= America at a Crossroads =

Documentary miniseries

America at a Crossroads is a documentary miniseries concerning the issues facing the United States as related to the war on terrorism. It originally aired on PBS.

The miniseries initially consisted of 11 independently produced aired episodes, and premiered from April 15–20, 2007 on PBS. Its executive producers were Jeff Bieber and Dalton Delan; the series producer was Leo Eaton and it was presented by Robert MacNeil. Its music score was composed by Canadian musician Mark Korven.

==Subject matter==

America at a Crossroads explores the challenges confronting the post-9/11 world — including the war on terrorism; the conflicts in Iraq and Afghanistan; the experience of American troops serving abroad; the struggle for balance within the Muslim world; and global perspectives on America's role overseas.

Aimed at creating a national dialogue surrounding the crucial issues explored in the series, an extensive media and outreach campaign in more than 25 communities accompanies the series. The campaign features screening events with the filmmakers and their subjects in discussions with United States military personnel, leading policy experts, leaders of the Islamic community, scholars from across the country as well as members of the public.

==Episode list==

- Spring 2007 (Premier Series):
  - Jihad: The Men and Ideas Behind Al-Qaeda
  - Warriors
  - Operation Homecoming: Writing the Wartime Experience
  - Gangs of Iraq
  - The Case for War: In Defense of Freedom
  - Europe's 9/11
  - The Muslim Americans
  - Faith Without Fear
  - Struggle for the Soul of Islam: Inside Indonesia
  - Security Versus Liberty: The Other War
  - The Brotherhood

===Removed from Premier Series===
- Islam vs.

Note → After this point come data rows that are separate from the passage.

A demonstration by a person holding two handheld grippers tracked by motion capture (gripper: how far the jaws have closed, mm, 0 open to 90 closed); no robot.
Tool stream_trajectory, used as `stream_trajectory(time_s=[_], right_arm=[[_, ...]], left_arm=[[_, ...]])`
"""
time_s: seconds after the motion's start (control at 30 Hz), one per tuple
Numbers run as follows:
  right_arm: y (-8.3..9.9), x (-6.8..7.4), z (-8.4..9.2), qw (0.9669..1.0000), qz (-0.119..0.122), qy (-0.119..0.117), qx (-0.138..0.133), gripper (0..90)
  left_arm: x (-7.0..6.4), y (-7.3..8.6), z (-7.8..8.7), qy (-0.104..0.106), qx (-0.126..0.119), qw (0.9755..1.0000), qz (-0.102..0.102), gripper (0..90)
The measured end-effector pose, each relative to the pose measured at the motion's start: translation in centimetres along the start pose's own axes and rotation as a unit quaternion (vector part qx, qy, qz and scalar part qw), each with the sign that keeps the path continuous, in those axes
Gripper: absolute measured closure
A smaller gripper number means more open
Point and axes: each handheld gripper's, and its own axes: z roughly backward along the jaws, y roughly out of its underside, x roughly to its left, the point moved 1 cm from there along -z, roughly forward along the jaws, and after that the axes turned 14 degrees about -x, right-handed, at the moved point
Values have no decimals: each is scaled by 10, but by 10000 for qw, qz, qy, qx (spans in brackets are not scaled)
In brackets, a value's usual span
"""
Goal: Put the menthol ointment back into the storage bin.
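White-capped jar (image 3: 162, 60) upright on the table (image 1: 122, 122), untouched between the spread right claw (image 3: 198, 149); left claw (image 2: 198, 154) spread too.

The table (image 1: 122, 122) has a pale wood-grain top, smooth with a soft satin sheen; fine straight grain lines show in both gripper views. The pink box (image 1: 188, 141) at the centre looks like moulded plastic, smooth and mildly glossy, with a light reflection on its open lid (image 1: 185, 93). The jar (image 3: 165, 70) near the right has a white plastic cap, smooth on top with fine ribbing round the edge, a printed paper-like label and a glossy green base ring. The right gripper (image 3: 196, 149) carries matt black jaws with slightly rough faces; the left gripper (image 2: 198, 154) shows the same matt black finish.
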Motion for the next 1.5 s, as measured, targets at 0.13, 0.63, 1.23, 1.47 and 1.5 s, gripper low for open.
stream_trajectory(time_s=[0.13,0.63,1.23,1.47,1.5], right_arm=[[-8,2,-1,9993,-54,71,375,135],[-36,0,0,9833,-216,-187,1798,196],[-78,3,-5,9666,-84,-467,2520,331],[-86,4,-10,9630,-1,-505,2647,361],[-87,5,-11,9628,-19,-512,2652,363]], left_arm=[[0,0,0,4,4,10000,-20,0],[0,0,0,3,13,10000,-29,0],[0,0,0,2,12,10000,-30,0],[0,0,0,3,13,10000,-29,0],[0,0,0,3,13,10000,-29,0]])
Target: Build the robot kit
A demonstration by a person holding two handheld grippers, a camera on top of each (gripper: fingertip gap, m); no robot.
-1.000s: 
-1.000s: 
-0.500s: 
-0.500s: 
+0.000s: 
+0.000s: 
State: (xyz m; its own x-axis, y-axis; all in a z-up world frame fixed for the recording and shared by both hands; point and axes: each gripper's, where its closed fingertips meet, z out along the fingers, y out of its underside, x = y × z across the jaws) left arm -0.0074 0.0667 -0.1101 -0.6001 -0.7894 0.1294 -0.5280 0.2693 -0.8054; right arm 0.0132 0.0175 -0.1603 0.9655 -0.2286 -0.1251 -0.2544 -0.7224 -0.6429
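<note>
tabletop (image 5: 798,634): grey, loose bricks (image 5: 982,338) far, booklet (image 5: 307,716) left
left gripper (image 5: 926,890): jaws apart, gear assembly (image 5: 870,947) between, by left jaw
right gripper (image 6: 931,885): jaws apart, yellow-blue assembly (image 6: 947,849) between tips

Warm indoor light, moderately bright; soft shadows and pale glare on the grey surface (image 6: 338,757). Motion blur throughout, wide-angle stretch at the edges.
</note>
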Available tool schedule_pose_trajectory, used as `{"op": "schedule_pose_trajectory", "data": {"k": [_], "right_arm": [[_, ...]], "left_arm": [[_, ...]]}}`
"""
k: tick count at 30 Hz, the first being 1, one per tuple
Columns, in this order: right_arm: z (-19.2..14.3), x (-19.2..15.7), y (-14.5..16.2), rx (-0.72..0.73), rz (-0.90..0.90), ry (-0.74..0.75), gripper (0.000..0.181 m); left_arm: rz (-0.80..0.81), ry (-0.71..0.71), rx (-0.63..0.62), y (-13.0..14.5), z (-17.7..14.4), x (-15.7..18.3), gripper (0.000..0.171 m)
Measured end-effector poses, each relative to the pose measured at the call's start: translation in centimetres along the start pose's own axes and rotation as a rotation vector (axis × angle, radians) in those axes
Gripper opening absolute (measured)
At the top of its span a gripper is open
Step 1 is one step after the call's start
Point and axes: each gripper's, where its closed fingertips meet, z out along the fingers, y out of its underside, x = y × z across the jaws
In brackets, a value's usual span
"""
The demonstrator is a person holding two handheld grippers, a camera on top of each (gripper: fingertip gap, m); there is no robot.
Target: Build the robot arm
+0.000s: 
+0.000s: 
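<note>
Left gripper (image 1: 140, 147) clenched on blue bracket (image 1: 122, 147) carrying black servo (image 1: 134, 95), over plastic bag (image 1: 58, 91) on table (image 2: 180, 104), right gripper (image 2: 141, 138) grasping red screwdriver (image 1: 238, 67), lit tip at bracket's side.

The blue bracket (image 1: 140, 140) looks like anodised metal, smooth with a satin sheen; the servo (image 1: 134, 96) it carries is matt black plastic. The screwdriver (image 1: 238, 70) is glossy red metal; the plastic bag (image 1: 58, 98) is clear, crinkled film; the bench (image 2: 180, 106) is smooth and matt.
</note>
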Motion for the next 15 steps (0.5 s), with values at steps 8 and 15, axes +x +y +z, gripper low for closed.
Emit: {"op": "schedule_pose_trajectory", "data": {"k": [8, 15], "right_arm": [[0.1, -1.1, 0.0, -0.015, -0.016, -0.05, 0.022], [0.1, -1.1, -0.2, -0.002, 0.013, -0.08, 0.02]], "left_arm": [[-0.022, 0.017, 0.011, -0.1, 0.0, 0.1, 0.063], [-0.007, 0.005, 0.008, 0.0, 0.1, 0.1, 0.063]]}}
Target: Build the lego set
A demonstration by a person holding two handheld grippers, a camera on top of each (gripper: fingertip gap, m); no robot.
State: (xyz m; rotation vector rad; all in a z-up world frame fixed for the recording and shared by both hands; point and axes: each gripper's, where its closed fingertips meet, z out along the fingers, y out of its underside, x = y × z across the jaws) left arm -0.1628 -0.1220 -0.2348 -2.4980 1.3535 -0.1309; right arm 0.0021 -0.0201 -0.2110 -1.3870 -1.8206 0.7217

Islamists: Voices from the Muslim Center
  - Was aired on the Fox News Channel as Banned by PBS: Muslims Against Jihad

===List of Additional Episodes===
- Summer 2007:
  - Kansas to Kandahar: Citizen Soldiers at War
  - The Anti-Americans (a hate/love relationship)
  - Inside America's Empire
- Fall 2007:
  - Homegrown: Islam in Prison
  - Campus Battleground

==Criticism==
One film, The Case for War: In Defense of Freedom, in which Richard Perle presented his view of the challenges facing the U.S. generated considerable controversy. Some critics complained that the film failed to adequately challenge Perle's views. The New York Times called the film "a fascinating study in rationalization, a lighter, less repentant version of The Fog of War, Errol Morris's documentary about Robert S. McNamara". One critic complained that PBS's endorsement of the neoconservative viewpoint in this film was so misguided, that PBS viewers should express their disgust by "either cutting off donations or at least demanding back a percentage of what they've already given". Conversely, the producers of an unaired segment, Islam vs. Islamists, claimed they had been victims of liberal bias and subsequently aired their documentary on the Fox News Channel under the provocative title Banned by PBS: Muslims Against Jihad.